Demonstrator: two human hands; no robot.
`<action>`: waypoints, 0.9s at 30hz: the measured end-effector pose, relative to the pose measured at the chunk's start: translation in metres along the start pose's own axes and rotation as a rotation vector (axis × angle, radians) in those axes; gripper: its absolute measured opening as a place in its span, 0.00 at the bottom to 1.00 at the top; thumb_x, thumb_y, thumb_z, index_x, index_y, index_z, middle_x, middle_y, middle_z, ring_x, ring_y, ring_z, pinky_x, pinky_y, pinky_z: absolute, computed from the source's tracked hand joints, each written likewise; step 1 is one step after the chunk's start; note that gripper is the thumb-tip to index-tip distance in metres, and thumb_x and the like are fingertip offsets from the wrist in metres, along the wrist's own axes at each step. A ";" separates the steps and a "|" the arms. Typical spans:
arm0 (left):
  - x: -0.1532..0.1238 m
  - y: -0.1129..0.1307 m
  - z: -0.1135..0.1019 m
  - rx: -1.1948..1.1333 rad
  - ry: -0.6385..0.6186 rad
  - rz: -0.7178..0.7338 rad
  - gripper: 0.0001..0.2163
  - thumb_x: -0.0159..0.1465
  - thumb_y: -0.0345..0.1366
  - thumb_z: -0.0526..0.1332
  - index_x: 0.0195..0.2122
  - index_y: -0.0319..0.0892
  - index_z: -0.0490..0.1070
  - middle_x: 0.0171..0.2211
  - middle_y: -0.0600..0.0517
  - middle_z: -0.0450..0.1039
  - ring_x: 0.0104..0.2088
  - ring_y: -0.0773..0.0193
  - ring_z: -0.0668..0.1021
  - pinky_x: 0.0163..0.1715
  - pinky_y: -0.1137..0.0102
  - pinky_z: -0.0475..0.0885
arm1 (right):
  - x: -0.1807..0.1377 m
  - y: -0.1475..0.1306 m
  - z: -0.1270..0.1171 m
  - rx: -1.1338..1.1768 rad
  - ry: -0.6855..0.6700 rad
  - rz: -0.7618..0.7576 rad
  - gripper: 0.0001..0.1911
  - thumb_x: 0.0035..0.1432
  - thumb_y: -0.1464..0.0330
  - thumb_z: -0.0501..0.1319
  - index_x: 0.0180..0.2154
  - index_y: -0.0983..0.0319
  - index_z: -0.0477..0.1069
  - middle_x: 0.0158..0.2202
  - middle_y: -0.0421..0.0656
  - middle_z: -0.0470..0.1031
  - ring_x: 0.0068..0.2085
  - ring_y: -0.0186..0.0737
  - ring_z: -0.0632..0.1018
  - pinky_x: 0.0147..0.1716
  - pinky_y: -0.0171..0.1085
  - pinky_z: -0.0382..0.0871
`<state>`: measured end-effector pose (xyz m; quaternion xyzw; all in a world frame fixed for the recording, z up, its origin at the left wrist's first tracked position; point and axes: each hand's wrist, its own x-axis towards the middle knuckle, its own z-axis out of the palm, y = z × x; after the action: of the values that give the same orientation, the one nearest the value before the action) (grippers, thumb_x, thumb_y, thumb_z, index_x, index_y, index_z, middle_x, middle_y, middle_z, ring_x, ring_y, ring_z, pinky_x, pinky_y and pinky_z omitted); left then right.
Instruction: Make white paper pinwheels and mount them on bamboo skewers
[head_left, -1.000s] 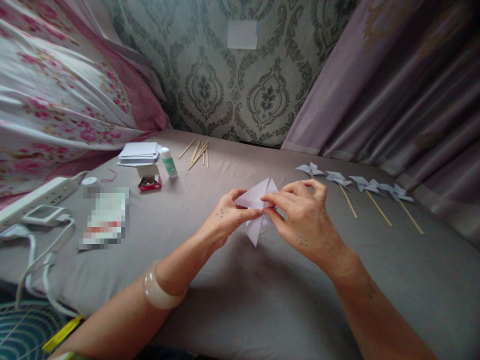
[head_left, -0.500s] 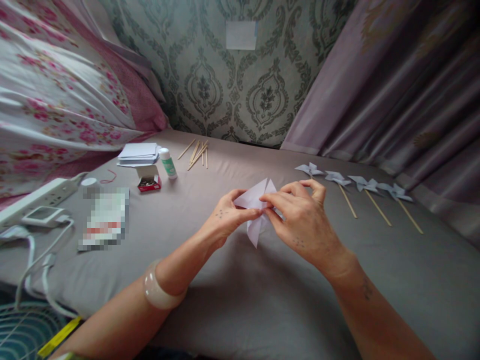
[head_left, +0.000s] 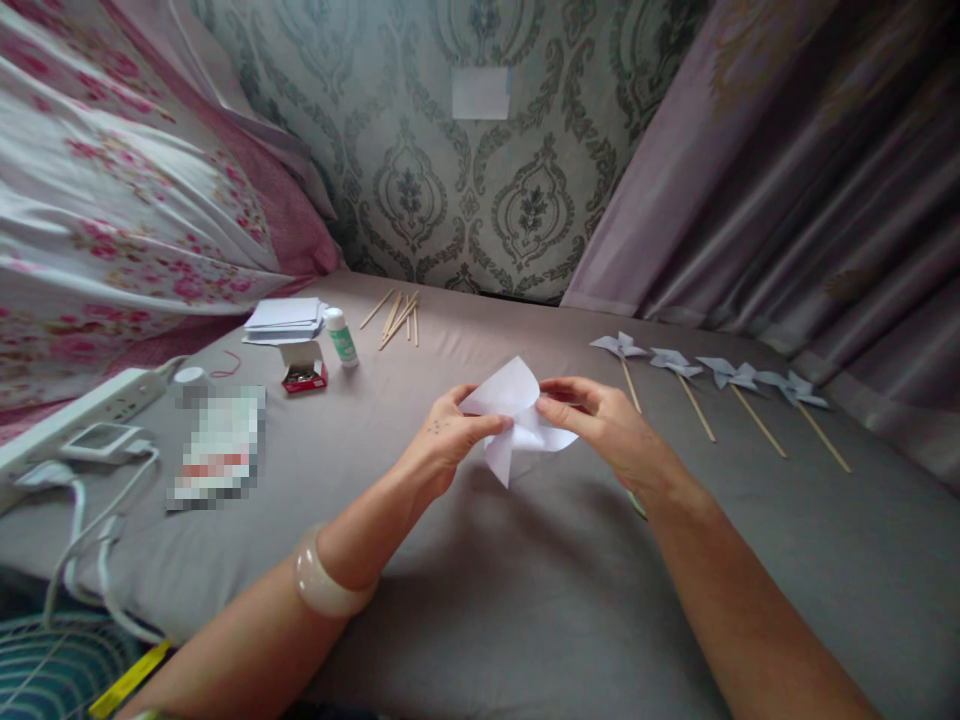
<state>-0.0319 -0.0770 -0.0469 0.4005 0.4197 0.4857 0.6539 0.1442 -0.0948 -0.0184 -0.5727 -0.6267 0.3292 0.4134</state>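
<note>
A white paper pinwheel (head_left: 500, 392) is held up between both hands over the grey cloth, its blades folded in toward the middle. My left hand (head_left: 452, 432) grips it from the left, thumb pressed near the centre and fingers behind the paper. On the other side, my right hand (head_left: 600, 420) pinches a blade at the upper right between thumb and fingers. No stick shows on this pinwheel. Several finished pinwheels on sticks (head_left: 731, 373) lie in a row to the right, beyond my right hand.
Several loose wooden sticks (head_left: 399, 318) lie at the back. Left of them are a glue stick (head_left: 342, 338), a small red box (head_left: 304, 376) of metal pieces and a paper stack (head_left: 283, 320). A power strip (head_left: 112, 410) with cables and a blurred packet (head_left: 221, 440) are at the left.
My right hand has shifted from the pinwheel's centre to its right-hand blade and turned. The pinwheel now shows more open, with a right blade visible. My left hand keeps its hold.
</note>
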 end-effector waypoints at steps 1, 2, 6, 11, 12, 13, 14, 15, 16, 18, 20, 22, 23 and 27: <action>0.000 0.000 0.000 0.006 0.004 -0.004 0.27 0.39 0.29 0.73 0.42 0.35 0.72 0.31 0.48 0.78 0.31 0.62 0.77 0.35 0.69 0.69 | 0.001 0.002 0.002 0.029 -0.067 0.056 0.22 0.49 0.56 0.65 0.42 0.64 0.75 0.44 0.51 0.79 0.47 0.49 0.77 0.48 0.47 0.67; -0.001 0.000 0.001 0.014 0.009 -0.007 0.26 0.39 0.29 0.73 0.42 0.35 0.71 0.31 0.48 0.78 0.30 0.62 0.77 0.35 0.69 0.69 | 0.001 0.003 0.005 0.047 -0.109 0.087 0.22 0.48 0.56 0.65 0.41 0.64 0.76 0.44 0.50 0.79 0.46 0.49 0.77 0.47 0.46 0.67; -0.002 0.001 0.002 0.044 0.029 0.005 0.25 0.39 0.29 0.72 0.41 0.35 0.71 0.28 0.50 0.77 0.29 0.62 0.76 0.33 0.69 0.68 | -0.004 0.000 0.016 0.060 -0.129 0.099 0.20 0.46 0.57 0.66 0.37 0.63 0.77 0.40 0.48 0.80 0.42 0.46 0.78 0.42 0.41 0.68; -0.002 -0.001 0.002 0.056 0.025 -0.011 0.28 0.39 0.29 0.73 0.43 0.35 0.70 0.30 0.48 0.77 0.30 0.61 0.76 0.34 0.68 0.68 | -0.005 0.002 0.024 0.107 -0.064 0.113 0.14 0.44 0.61 0.64 0.31 0.64 0.77 0.32 0.44 0.79 0.34 0.42 0.77 0.33 0.37 0.66; -0.002 -0.002 0.002 0.048 0.022 -0.016 0.28 0.39 0.29 0.73 0.43 0.35 0.70 0.31 0.48 0.78 0.31 0.61 0.76 0.35 0.68 0.68 | -0.004 0.003 0.025 0.131 -0.057 0.125 0.14 0.43 0.61 0.64 0.30 0.64 0.77 0.30 0.44 0.79 0.33 0.41 0.76 0.32 0.37 0.65; -0.002 -0.002 0.002 0.035 0.016 -0.023 0.27 0.39 0.29 0.73 0.43 0.35 0.70 0.31 0.48 0.78 0.31 0.61 0.76 0.36 0.68 0.68 | -0.004 0.003 0.025 0.159 -0.053 0.143 0.14 0.42 0.61 0.65 0.30 0.64 0.77 0.29 0.43 0.79 0.31 0.40 0.76 0.32 0.36 0.65; -0.002 -0.002 0.002 0.016 0.003 -0.033 0.26 0.40 0.29 0.73 0.42 0.35 0.71 0.32 0.48 0.78 0.32 0.62 0.76 0.36 0.68 0.68 | -0.003 0.004 0.025 0.191 -0.055 0.167 0.13 0.41 0.61 0.65 0.29 0.64 0.77 0.28 0.42 0.79 0.30 0.39 0.76 0.31 0.36 0.65; -0.002 -0.002 0.001 -0.006 -0.019 -0.051 0.24 0.40 0.30 0.72 0.40 0.35 0.72 0.32 0.48 0.78 0.32 0.62 0.76 0.36 0.68 0.67 | -0.002 0.004 0.024 0.229 -0.057 0.193 0.13 0.40 0.62 0.66 0.29 0.64 0.77 0.28 0.42 0.79 0.29 0.38 0.75 0.31 0.36 0.65; -0.002 -0.001 0.001 -0.030 -0.049 -0.079 0.21 0.42 0.31 0.72 0.38 0.35 0.73 0.32 0.48 0.77 0.32 0.63 0.76 0.36 0.69 0.67 | -0.002 0.003 0.023 0.269 -0.063 0.219 0.13 0.40 0.62 0.66 0.29 0.64 0.77 0.28 0.42 0.79 0.28 0.37 0.75 0.31 0.36 0.65; -0.002 0.000 0.000 -0.077 -0.119 -0.155 0.15 0.44 0.34 0.70 0.34 0.36 0.75 0.31 0.49 0.77 0.31 0.64 0.75 0.35 0.69 0.66 | 0.000 0.003 0.020 0.341 -0.070 0.262 0.13 0.38 0.63 0.67 0.28 0.64 0.77 0.27 0.42 0.79 0.27 0.36 0.75 0.30 0.35 0.65; -0.002 0.001 0.000 -0.110 -0.177 -0.221 0.13 0.45 0.36 0.70 0.31 0.37 0.75 0.30 0.50 0.76 0.31 0.65 0.75 0.34 0.69 0.66 | 0.001 0.003 0.017 0.387 -0.072 0.282 0.11 0.37 0.64 0.68 0.26 0.64 0.77 0.26 0.42 0.79 0.26 0.35 0.75 0.30 0.35 0.66; -0.002 0.002 0.000 -0.120 -0.194 -0.249 0.13 0.45 0.36 0.70 0.31 0.38 0.75 0.30 0.51 0.75 0.30 0.66 0.74 0.33 0.70 0.65 | 0.003 0.005 0.016 0.417 -0.075 0.291 0.10 0.37 0.65 0.68 0.25 0.64 0.77 0.25 0.42 0.79 0.25 0.34 0.74 0.29 0.34 0.66; -0.003 0.003 0.001 -0.116 -0.190 -0.254 0.12 0.46 0.36 0.70 0.31 0.38 0.75 0.30 0.51 0.75 0.30 0.66 0.74 0.33 0.70 0.65 | 0.003 0.006 0.015 0.433 -0.075 0.296 0.09 0.37 0.66 0.68 0.25 0.63 0.78 0.24 0.41 0.79 0.25 0.34 0.74 0.29 0.34 0.65; -0.005 0.003 0.003 -0.082 -0.142 -0.267 0.10 0.46 0.36 0.69 0.29 0.38 0.75 0.28 0.52 0.74 0.29 0.67 0.72 0.32 0.70 0.63 | 0.003 0.009 0.018 0.495 -0.068 0.324 0.09 0.37 0.67 0.68 0.27 0.63 0.79 0.25 0.42 0.80 0.26 0.34 0.75 0.28 0.34 0.66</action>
<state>-0.0308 -0.0811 -0.0425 0.3475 0.4017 0.3814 0.7566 0.1320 -0.0893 -0.0344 -0.5356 -0.4412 0.5528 0.4614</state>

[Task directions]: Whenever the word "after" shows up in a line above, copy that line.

[Answer section]:
`<action>`: waypoints, 0.9s at 30hz: the measured end-effector pose, relative to the pose measured at the chunk's start: translation in metres along the start pose's own axes and rotation as a rotation vector (axis × angle, radians) in those axes; gripper: its absolute measured opening as a place in its span, 0.00 at the bottom to 1.00 at the top; thumb_x, thumb_y, thumb_z, index_x, index_y, index_z, middle_x, middle_y, middle_z, ring_x, ring_y, ring_z, pinky_x, pinky_y, pinky_z: absolute, computed from the source's tracked hand joints, each written likewise; step 1 is one step after the chunk's start; note that gripper is the thumb-tip to index-tip distance in metres, and thumb_x and the like are fingertip offsets from the wrist in metres, along the wrist's own axes at each step. A ";" separates the steps and a "|" the arms. Typical spans:
`<state>`: measured end-effector pose (xyz m; quaternion xyzw; all in a world frame fixed for the recording, z up, its origin at the left wrist's first tracked position; point and axes: each hand's wrist, its own x-axis towards the middle knuckle, its own z-axis out of the palm, y = z × x; after the action: of the values that give the same orientation, the one nearest the value before the action) (grippers, thumb_x, thumb_y, thumb_z, index_x, index_y, index_z, middle_x, middle_y, middle_z, ring_x, ring_y, ring_z, pinky_x, pinky_y and pinky_z omitted); left then right.

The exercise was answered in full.